Wednesday, May 9, 2007
With all of the awesome hullabaloo surrounding the record this year, I've been doing a lot of fantasizing about a fluffy cloudland roster for the imaginary Daydream Nation tribute/cover album that lives in my head.
Following is the current working lineup:
1. "Teen Age Riot" by Pavement during Wowee Zowee sessions, with Liz Phair, in her Exile/Whip Smart days, doing Kim's vocals from the intro
2. "Silver Rocket" by Wire circa Pink Flag after doing a bunch of speed
3. "The Sprawl" by Autechre (Tri Repetae era) with vocals from Nico (post-heroin)
4. "'Cross the Breeze" by Royal Trux (1991)
5. "Eric's Trip" by Leonard Cohen with Nirvana: So he can concentrate on extracting feedback from his guitar, Cobain relinquishes vocal responsibilities to Leonard.
6. "Total Trash" by David Bowie (Scary Monsters period) backed by T Rex (1972)
7. "Hey Joni" by the Beach Boys (Pet Sounds outtake)
8. "Providence" by Godspeed You Black Emperor
9. "Candle" by The Sea and Cake, before the release of Oui, but after the release of The Fawn
10. "Rain King" by Tool (!!!)
11. "Kissability" by The Slits
12. "The Wonder" by Rocket From the Tombs
13. "Hyperstation" by Radiohead with London Philharmonic Orchestra and Chorus
14. "Eliminator Jr" by Boredoms (1992)
Friday, April 13, 2007
The combination of the track's stinging surfaces, shredding pace, and head-spinning language imbues "Silver Rocket" with a coruscating quality that sets it apart from most other songs on Daydream Nation (it's closest relative being the creepy and eviscerating "Eliminator Jr") Although particularly gratifying to write about, "Silver Rocket" does pose certain explicative problems.

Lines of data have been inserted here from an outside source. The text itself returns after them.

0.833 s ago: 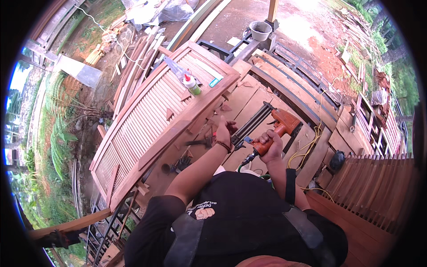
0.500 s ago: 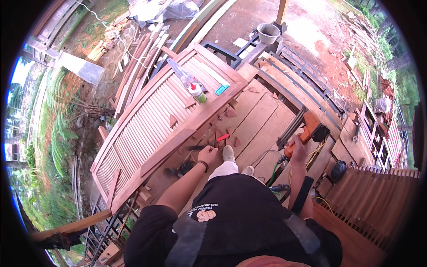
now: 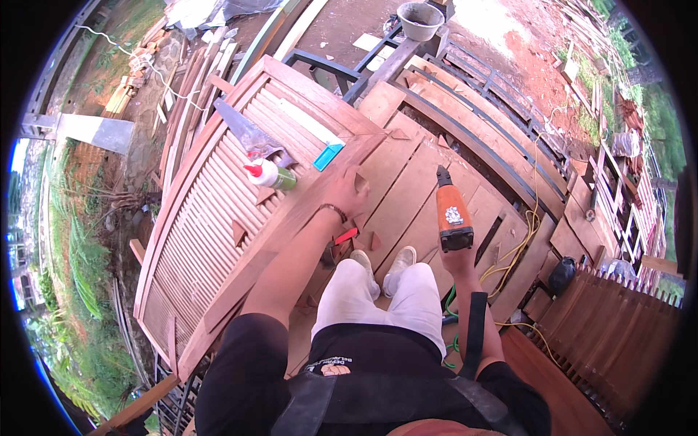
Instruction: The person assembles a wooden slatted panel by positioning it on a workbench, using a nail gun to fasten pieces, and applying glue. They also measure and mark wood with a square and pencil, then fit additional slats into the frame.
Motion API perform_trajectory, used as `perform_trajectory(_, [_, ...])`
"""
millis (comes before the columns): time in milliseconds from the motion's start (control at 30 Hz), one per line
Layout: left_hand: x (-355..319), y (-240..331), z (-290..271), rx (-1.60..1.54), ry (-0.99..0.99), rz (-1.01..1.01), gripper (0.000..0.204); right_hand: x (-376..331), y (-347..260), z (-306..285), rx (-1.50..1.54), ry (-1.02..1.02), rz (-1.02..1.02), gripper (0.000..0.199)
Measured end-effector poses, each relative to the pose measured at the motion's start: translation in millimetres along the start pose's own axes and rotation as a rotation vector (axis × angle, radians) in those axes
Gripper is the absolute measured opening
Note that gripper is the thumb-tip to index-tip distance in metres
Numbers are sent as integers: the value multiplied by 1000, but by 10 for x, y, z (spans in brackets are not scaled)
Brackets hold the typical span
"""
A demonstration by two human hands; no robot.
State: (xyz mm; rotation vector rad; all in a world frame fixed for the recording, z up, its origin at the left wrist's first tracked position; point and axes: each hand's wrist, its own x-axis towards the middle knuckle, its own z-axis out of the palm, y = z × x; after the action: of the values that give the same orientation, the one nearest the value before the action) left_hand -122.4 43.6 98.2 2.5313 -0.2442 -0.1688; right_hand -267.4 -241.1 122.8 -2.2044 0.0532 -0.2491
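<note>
My left hand [image 3: 346, 195] is at the near edge of a slatted wooden panel [image 3: 240, 287], its fingers closed on what looks like a small triangular wood piece [image 3: 360, 183]. In my right hand [image 3: 458, 263] is an orange nail gun [image 3: 454, 207], held over the plank floor with its nose pointing away from me. A glue bottle [image 3: 273, 174] with a red cap lies on the panel beside a handsaw [image 3: 251, 132]. A turquoise box-like item [image 3: 329, 155] sits near the panel's corner. Several wood triangles lie on the slats, one of them [image 3: 238, 232] near the middle.
A red-handled item [image 3: 346, 236] lies on the planks [image 3: 407, 182] by my feet. Yellow cable [image 3: 520, 254] and green hose run along my right. A grey bucket [image 3: 420, 22] stands beyond the planks. Another slatted panel [image 3: 582, 334] lies at right.
My left hand has risen from the floor area by my feet to the panel's edge. The nail gun has swung left and turned to point forward. My view has shifted.
</note>
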Motion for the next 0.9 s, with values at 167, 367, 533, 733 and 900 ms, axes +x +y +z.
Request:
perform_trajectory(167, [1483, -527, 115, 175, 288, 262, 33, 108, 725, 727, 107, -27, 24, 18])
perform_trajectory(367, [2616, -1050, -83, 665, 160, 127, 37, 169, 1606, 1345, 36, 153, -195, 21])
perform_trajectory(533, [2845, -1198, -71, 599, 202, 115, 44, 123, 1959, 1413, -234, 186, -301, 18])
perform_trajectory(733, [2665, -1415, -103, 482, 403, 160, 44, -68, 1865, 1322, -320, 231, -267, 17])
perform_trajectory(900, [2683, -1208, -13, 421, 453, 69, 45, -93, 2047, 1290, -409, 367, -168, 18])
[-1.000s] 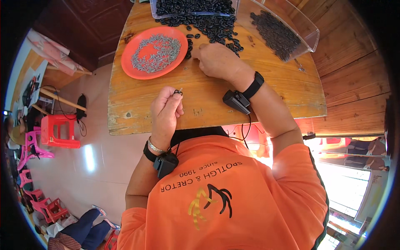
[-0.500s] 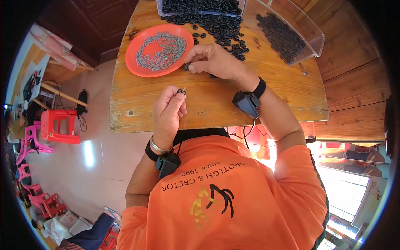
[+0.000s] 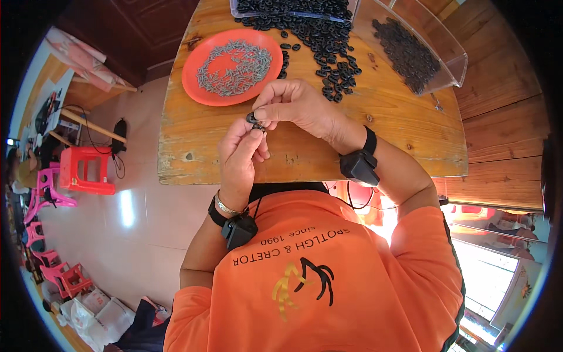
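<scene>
My left hand (image 3: 239,151) is closed in a pinch on a small black oval piece (image 3: 258,127) near the table's front edge. My right hand (image 3: 293,108) pinches another small black piece (image 3: 251,118) and holds it right against the first one. Whether the two pieces are joined, I cannot tell, as fingertips cover part of both. Just beyond the hands stands a round orange-red plate (image 3: 193,88) with many small silver screws (image 3: 234,67) in it. Past my right hand, loose black oval pieces (image 3: 337,73) spread over the wooden table (image 3: 399,129).
A clear plastic box (image 3: 293,13) at the far edge spills black pieces onto the table. Another clear tray (image 3: 451,64) with smaller dark pieces lies at the right. A small metal item (image 3: 437,104) is beside it. Left on the floor stands a red stool (image 3: 88,170).
My right hand has come from beside the plate toward me, bringing its black piece against the one in my left hand. The left hand stays nearly in place.
</scene>
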Tool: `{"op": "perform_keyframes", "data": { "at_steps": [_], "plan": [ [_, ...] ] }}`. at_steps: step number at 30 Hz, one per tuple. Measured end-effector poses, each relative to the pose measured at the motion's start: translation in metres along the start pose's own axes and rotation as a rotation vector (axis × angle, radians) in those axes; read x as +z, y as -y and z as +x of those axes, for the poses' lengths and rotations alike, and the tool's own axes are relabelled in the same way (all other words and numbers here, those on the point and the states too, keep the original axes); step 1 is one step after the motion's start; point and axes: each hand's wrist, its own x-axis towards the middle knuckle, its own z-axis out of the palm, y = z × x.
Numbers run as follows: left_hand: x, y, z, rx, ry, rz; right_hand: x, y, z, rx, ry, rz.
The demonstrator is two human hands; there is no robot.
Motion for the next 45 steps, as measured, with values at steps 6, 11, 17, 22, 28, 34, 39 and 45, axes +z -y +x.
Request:
{"op": "perform_keyframes", "data": {
  "at_steps": [6,11,17,22,28,34,39,45],
  "plan": [
    [-0.003,0.001,0.000,-0.002,-0.033,-0.011,-0.001,0.000,0.000,-0.028,-0.019,0.005],
    [-0.003,-0.003,0.001,0.018,-0.153,-0.007,0.004,0.003,-0.002,-0.038,-0.125,-0.037],
    [-0.001,-0.002,0.000,0.005,-0.182,-0.016,0.011,-0.006,-0.002,-0.141,-0.144,-0.055],
    [-0.003,-0.001,0.000,0.003,-0.182,0.024,0.011,-0.005,-0.003,-0.140,-0.144,-0.082],
    [0.000,-0.002,0.000,0.012,-0.182,-0.013,0.009,-0.010,-0.002,-0.170,-0.149,-0.125],
    [0.000,-0.002,0.000,0.010,-0.183,-0.009,0.013,-0.009,-0.003,-0.218,-0.112,-0.191],
    [0.003,-0.002,0.000,0.022,-0.180,-0.019,0.014,-0.010,-0.003,-0.200,-0.105,-0.216],
    [0.006,-0.002,0.000,-0.001,-0.213,-0.078,0.012,-0.010,-0.004,-0.222,-0.071,-0.154]
  ]
}}
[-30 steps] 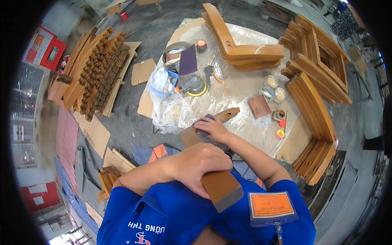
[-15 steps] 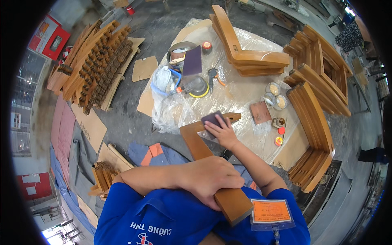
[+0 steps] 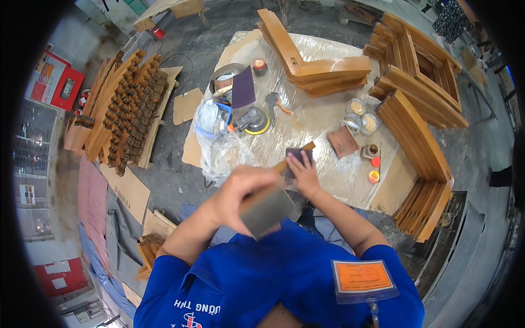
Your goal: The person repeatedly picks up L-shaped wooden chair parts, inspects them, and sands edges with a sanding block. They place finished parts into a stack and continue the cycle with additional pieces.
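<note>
My left hand (image 3: 235,194) grips one end of an angled brown wooden furniture piece (image 3: 269,212), whose flat cut end is tilted up toward me. The piece runs away from me, and its far arm lies by the near edge of the table. My right hand (image 3: 304,174) presses a dark purple piece of sandpaper (image 3: 296,155) onto that far arm, fingers laid over it. Part of the wooden piece is hidden behind my left hand, which is slightly blurred.
A plastic-covered table (image 3: 306,126) bears an orbital sander (image 3: 254,120), a purple sandpaper sheet (image 3: 244,87), a brown sheet (image 3: 343,142), small jars (image 3: 369,123) and stacked angled wooden pieces (image 3: 333,68). More wooden pieces (image 3: 418,158) stand right; a pallet of parts (image 3: 120,109) sits left.
My left hand has raised the near end of the wooden piece and swung it leftward, turning its cut end up. My right hand and the sandpaper have shifted slightly right along the far arm.
</note>
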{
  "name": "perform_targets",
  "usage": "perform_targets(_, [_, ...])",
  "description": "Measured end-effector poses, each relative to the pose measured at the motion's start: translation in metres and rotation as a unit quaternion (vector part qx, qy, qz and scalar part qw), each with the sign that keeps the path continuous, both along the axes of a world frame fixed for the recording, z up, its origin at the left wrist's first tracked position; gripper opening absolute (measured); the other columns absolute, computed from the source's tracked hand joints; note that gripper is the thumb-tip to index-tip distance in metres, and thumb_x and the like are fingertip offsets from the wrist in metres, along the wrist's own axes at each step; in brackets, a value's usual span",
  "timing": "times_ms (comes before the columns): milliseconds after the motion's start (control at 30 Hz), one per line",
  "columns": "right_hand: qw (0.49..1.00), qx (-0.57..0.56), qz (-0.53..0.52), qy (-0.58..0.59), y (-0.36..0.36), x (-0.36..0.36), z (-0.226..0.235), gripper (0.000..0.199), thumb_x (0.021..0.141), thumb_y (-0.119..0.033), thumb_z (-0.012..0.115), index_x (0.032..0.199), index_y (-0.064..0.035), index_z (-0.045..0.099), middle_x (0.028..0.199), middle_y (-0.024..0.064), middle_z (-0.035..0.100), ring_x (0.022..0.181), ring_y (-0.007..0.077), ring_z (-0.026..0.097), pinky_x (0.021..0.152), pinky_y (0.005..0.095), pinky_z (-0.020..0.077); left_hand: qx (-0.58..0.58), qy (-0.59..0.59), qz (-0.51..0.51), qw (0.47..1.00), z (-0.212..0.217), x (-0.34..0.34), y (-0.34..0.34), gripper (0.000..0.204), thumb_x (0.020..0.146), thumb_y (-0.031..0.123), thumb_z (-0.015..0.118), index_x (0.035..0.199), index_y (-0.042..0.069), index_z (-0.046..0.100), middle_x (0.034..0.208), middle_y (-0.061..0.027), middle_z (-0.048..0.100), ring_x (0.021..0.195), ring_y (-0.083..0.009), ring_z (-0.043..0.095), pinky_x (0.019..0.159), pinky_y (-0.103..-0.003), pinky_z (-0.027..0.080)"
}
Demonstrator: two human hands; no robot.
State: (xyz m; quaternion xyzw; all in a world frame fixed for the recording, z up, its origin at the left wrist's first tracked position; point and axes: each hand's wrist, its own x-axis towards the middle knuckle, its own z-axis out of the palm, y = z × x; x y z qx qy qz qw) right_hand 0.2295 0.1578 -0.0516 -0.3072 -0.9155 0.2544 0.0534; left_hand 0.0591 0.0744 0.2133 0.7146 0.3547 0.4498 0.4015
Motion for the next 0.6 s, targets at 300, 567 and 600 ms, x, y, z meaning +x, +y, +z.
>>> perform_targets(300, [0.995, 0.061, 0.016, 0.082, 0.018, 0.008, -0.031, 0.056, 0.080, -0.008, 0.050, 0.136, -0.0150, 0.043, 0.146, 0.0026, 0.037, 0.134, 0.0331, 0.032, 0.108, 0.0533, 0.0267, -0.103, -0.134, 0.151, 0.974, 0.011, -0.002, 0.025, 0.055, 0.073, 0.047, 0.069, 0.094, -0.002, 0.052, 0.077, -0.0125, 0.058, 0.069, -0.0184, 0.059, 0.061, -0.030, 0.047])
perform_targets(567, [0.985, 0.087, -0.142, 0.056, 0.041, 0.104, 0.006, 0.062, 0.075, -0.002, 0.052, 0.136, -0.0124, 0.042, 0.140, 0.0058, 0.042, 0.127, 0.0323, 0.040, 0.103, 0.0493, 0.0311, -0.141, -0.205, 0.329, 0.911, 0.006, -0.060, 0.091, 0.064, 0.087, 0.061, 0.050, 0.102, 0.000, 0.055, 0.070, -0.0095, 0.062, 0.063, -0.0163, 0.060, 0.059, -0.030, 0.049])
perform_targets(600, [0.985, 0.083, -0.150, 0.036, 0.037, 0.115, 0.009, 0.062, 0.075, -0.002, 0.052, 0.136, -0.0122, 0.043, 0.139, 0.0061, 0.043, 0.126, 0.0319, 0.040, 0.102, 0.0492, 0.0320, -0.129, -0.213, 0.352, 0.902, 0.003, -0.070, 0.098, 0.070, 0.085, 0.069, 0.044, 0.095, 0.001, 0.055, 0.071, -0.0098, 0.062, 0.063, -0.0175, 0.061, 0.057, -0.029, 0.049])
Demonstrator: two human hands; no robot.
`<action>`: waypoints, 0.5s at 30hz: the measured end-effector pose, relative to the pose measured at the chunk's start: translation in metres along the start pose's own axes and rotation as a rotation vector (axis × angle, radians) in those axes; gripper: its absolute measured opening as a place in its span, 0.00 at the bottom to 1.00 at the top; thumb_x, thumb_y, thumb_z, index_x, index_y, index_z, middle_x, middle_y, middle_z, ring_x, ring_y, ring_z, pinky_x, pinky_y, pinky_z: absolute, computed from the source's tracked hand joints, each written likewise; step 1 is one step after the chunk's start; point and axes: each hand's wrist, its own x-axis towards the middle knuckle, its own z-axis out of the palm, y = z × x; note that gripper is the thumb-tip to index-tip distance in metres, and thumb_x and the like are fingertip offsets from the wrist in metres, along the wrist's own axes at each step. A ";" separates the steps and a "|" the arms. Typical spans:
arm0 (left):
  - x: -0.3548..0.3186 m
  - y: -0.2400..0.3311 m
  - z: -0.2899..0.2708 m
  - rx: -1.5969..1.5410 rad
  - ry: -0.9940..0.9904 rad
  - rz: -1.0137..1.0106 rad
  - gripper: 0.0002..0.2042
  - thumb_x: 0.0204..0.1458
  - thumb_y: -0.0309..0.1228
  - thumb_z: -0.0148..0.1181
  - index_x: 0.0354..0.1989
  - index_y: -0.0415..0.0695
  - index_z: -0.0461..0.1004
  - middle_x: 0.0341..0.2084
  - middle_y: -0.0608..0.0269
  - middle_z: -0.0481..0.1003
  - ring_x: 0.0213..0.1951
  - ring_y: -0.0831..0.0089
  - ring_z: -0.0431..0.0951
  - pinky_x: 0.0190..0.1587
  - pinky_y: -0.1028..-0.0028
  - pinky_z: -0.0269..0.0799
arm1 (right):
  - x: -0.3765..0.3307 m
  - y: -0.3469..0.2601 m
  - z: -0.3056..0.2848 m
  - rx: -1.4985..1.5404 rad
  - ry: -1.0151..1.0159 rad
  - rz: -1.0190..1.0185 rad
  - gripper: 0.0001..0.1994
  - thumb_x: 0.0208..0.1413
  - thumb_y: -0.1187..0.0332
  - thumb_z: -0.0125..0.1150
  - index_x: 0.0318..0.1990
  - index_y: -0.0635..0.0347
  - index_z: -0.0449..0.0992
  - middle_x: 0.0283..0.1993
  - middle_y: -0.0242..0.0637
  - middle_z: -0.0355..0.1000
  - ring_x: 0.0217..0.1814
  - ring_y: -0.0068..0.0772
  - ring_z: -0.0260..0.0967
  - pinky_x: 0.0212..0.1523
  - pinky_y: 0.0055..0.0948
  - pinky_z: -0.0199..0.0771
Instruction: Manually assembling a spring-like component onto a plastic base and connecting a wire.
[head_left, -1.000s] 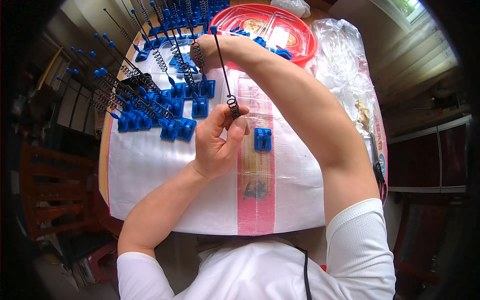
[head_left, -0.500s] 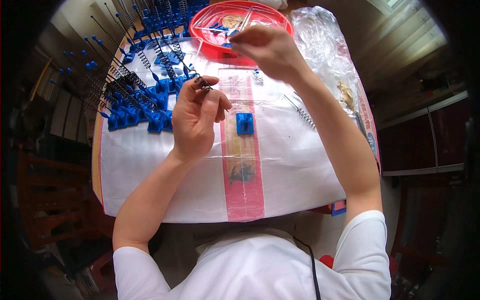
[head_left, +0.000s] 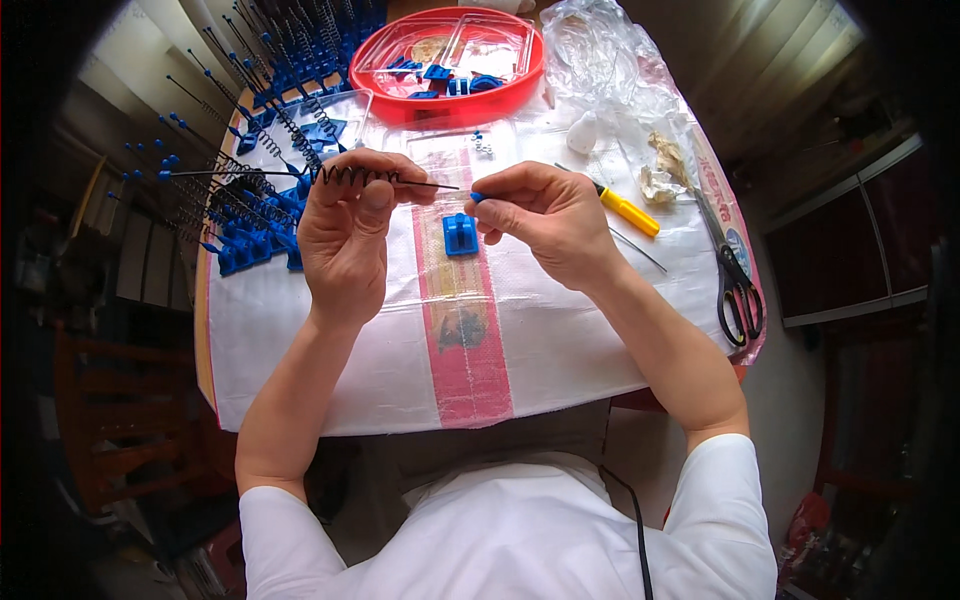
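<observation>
My left hand [head_left: 345, 240] is closed around a black coil-spring rod [head_left: 345, 177]. The rod lies nearly level, its blue ball end pointing left and its thin bare end pointing right. My right hand [head_left: 555, 225] pinches a small blue plastic piece [head_left: 476, 197], mostly covered by the fingertips. A small gap separates the bare rod end from this piece. Below and between my hands, a blue square base [head_left: 460, 236] with a raised middle rests on the pink stripe of the table cover.
Several blue bases with upright spring rods [head_left: 245, 245] crowd the left and far left. A red basin [head_left: 440, 107] holding blue parts and a clear tray stands at the back. On the right are crumpled clear plastic [head_left: 610, 70], a yellow-handled tool [head_left: 630, 212] and black-handled scissors [head_left: 738, 295].
My right hand has come from the red basin to the rod's bare end, bringing the blue piece. My left hand has turned the spring rod to nearly level. The view has shifted slightly.
</observation>
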 end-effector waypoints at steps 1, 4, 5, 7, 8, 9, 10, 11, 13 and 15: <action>0.000 -0.001 0.000 0.023 0.001 0.019 0.11 0.64 0.32 0.51 0.48 0.37 0.68 0.40 0.52 0.76 0.42 0.65 0.80 0.48 0.66 0.78 | -0.001 0.001 0.003 0.010 -0.006 0.000 0.11 0.56 0.74 0.67 0.45 0.68 0.79 0.35 0.37 0.79 0.35 0.21 0.75 0.37 0.21 0.77; 0.001 0.000 0.003 -0.081 -0.021 -0.012 0.11 0.64 0.32 0.51 0.48 0.37 0.68 0.41 0.51 0.76 0.46 0.61 0.80 0.52 0.62 0.78 | -0.002 0.002 0.006 0.054 -0.028 0.010 0.11 0.56 0.73 0.67 0.45 0.69 0.78 0.36 0.38 0.79 0.35 0.22 0.76 0.38 0.22 0.77; 0.001 0.000 0.003 -0.117 -0.025 -0.030 0.11 0.64 0.32 0.50 0.48 0.37 0.68 0.41 0.51 0.76 0.47 0.59 0.80 0.52 0.61 0.78 | -0.002 0.002 0.007 0.071 -0.035 0.015 0.11 0.56 0.73 0.67 0.45 0.69 0.78 0.36 0.38 0.79 0.35 0.22 0.76 0.38 0.22 0.77; 0.000 -0.001 0.003 -0.189 -0.031 -0.062 0.11 0.64 0.32 0.49 0.48 0.37 0.69 0.41 0.50 0.76 0.49 0.57 0.80 0.53 0.60 0.79 | -0.003 0.001 0.007 0.082 -0.028 0.022 0.12 0.57 0.73 0.66 0.46 0.69 0.78 0.37 0.39 0.79 0.35 0.22 0.75 0.38 0.22 0.77; 0.000 -0.002 0.002 -0.192 -0.044 -0.077 0.10 0.65 0.32 0.49 0.49 0.39 0.69 0.41 0.51 0.76 0.50 0.55 0.79 0.53 0.58 0.78 | -0.003 0.001 0.007 0.087 -0.024 0.025 0.12 0.57 0.72 0.66 0.46 0.69 0.78 0.37 0.39 0.79 0.35 0.22 0.75 0.38 0.22 0.77; -0.001 -0.003 0.000 -0.195 -0.060 -0.093 0.10 0.65 0.31 0.48 0.50 0.40 0.68 0.42 0.51 0.75 0.50 0.53 0.79 0.54 0.57 0.78 | -0.003 0.002 0.007 0.085 -0.027 0.019 0.12 0.57 0.73 0.66 0.46 0.69 0.78 0.37 0.39 0.79 0.36 0.22 0.75 0.38 0.22 0.77; -0.002 -0.003 -0.001 -0.198 -0.075 -0.108 0.10 0.65 0.31 0.48 0.51 0.41 0.68 0.42 0.52 0.75 0.51 0.51 0.78 0.54 0.55 0.78 | -0.002 0.002 0.006 0.082 -0.031 0.013 0.12 0.57 0.73 0.66 0.47 0.69 0.78 0.37 0.39 0.79 0.36 0.22 0.75 0.38 0.22 0.78; -0.002 -0.005 -0.001 -0.204 -0.070 -0.106 0.10 0.65 0.31 0.48 0.50 0.41 0.68 0.42 0.52 0.75 0.51 0.51 0.78 0.54 0.55 0.78 | -0.002 0.003 0.005 0.080 -0.034 0.007 0.12 0.57 0.73 0.66 0.47 0.69 0.78 0.37 0.39 0.79 0.36 0.22 0.75 0.38 0.22 0.78; -0.002 -0.006 -0.001 -0.212 -0.063 -0.101 0.10 0.65 0.31 0.48 0.50 0.41 0.68 0.41 0.53 0.74 0.51 0.51 0.79 0.53 0.56 0.79 | -0.002 0.004 0.004 0.058 -0.038 0.008 0.12 0.57 0.73 0.66 0.47 0.69 0.78 0.37 0.39 0.79 0.36 0.22 0.75 0.38 0.22 0.78; -0.002 -0.006 -0.002 -0.204 -0.074 -0.101 0.10 0.65 0.31 0.47 0.50 0.42 0.68 0.41 0.53 0.74 0.50 0.51 0.79 0.53 0.56 0.79 | -0.002 0.005 0.004 0.046 -0.043 0.004 0.12 0.57 0.73 0.66 0.47 0.69 0.79 0.37 0.40 0.80 0.36 0.22 0.75 0.38 0.22 0.78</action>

Given the recent disclosure of a mortifying transcription botch (duly pointed out by some dude named Thurston Moore) committed by your faithful author (in my brand new 33 and 1/3 book) of a phrase from Daydream's famously cryptic second track, I thought it might be appropriate to put together a list of the all-time top ten most compelling anagrams for "Silver Rocket."
Here they are:
1. Restock Liver
2. Tickler Rovers
3. Lick Over Rest
4. Sick Lever Rot
5. Tick Love Errs
6. Rock Rile Vest
7. Sock Let River
8. Clots Ever Irk
9. Sicker Revolt
10. Or Trick Elves
Wednesday, April 11, 2007
Alright, people! My little Sonic 33.3 book has been loosed upon the world and she's ready, come what may, for your incisive critical assessments, ruthless deconstructions, and sharp-eyed errata inquests!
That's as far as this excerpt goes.